Für neue Projekt beschreibt der veröffentlichte Maßnahmenkatalog des Innenstadtprozesses den Kern des Programms. Er kam zur rechten Zeit, um staatliche Zuschüsse fundiert beantragen zu können. So wurde die Stadt in das Förderprogramm „Innenstädte beleben“ des Freistaates Bayern aufgenommen. Damit können neue Projekte wie die Errichtung eines Kultur- und Kreativzentrums im ehemaligen Donaukurier-Gebäude in der Donaustraße oder der Ausbau des Stadtparks Donau umgesetzt werden. Des Weiteren setzen wir mit der bereits erfolgten Antragstellung beim Bundesprogramm „Zukunftsfähige Innenstädte und Zentren“ u.a. eine Förderung für die Aufwertung des Viktualienmarkts, der Einrichtung von Urban Gardening oder einer Konzeptentwicklung für die touristische Vermarktung Frankensteins in Ingolstadt.

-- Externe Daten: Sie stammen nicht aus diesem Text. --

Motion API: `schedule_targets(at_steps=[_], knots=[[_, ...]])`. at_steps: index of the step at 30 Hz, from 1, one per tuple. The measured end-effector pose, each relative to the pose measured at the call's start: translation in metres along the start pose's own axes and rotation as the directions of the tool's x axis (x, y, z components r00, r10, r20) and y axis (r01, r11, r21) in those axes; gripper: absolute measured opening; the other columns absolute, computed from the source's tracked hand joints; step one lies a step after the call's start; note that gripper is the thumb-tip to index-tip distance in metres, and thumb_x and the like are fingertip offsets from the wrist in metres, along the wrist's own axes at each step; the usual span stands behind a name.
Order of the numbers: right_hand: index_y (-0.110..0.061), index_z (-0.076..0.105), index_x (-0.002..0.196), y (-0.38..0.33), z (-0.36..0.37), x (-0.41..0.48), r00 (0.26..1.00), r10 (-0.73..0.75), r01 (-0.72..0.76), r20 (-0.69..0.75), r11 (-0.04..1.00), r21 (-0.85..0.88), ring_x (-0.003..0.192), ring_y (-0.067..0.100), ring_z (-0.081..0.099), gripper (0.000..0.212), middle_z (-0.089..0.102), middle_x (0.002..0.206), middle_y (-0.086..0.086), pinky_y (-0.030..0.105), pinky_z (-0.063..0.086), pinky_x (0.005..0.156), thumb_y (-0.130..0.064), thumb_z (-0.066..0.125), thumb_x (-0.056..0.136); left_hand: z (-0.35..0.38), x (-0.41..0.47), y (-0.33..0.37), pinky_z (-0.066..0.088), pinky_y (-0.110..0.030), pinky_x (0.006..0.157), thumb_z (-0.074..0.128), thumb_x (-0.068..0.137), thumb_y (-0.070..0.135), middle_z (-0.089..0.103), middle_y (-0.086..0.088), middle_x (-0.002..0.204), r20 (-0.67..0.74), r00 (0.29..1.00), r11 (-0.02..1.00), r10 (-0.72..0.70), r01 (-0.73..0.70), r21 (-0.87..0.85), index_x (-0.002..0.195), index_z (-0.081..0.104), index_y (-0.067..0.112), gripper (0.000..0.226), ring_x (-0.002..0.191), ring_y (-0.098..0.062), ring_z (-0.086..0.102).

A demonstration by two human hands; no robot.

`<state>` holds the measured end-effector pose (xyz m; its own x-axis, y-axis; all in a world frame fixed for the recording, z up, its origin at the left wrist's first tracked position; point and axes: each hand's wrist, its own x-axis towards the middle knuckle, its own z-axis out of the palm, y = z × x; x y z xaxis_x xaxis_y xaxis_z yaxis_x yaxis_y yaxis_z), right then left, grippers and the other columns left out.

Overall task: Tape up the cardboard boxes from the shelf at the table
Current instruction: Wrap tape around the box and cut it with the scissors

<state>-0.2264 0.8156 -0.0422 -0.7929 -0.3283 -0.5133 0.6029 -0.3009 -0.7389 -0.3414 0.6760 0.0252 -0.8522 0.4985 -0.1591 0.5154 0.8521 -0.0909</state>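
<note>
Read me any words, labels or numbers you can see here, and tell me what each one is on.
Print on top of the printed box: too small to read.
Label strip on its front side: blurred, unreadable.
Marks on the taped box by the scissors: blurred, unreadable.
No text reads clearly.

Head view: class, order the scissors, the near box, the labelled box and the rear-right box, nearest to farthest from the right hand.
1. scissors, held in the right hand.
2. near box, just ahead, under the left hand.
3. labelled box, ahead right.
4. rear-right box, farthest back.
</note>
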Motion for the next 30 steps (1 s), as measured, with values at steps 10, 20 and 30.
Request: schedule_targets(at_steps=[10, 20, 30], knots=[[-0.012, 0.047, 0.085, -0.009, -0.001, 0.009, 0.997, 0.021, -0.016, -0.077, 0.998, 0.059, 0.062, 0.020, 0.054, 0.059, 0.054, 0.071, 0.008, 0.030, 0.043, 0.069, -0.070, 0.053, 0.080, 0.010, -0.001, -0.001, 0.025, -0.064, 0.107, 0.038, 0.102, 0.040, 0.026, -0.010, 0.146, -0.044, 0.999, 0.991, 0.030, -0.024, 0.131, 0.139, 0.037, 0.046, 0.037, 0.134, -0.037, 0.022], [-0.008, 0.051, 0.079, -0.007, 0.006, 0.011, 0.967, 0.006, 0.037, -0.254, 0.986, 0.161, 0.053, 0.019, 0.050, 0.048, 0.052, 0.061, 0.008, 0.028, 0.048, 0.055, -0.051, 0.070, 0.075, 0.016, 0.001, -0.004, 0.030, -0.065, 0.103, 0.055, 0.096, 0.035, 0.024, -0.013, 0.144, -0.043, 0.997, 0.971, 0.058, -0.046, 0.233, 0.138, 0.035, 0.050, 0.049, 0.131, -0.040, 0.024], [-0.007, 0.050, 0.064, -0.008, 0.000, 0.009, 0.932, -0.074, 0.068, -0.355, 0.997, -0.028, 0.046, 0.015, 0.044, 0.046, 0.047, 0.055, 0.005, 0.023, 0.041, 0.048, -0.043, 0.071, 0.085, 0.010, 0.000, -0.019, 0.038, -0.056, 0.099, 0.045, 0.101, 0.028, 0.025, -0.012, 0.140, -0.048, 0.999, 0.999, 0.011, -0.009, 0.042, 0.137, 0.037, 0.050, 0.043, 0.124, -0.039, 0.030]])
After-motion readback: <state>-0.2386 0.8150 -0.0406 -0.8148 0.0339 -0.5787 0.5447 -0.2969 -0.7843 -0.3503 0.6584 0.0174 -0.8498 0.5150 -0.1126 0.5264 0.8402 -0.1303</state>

Über eine neu eingerichtete Kommunale Immobilienplattform (KIP) für Ingolstadt kann jeder Privateigentümer kostenlos Leerstände für private oder gewerbliche Nutzungen anbieten, und sei es nur für eine temporäre Zwischennutzung oder saisonale Untervermietung. Per „Leerstandsmelder“ können aufkommende Leerstände direkt an die IFG gemeldet werden. Damit gehen wir den nächsten Schritt in Richtung professionelles Leerstandsmanagement und leisten einen weiteren Beitrag zur Innenstadtbelebung.
Wir bleiben auch beim Standortmarketing nicht stehen: Wir starten einen aufbauenden Prozess mit Bürgerbeteiligung, um die Stadtidentität und den Markenkern Ingolstadts gemeinsam zu definieren. Das war bereits ein Thema im Innenstadtprozess, geht aber natürlich weit über die Innenstadt hinaus. Damit schaffen wir die Grundlage für zukunftsorientierte Stadtentwicklung und ein Standortmarketing neuer Qualität.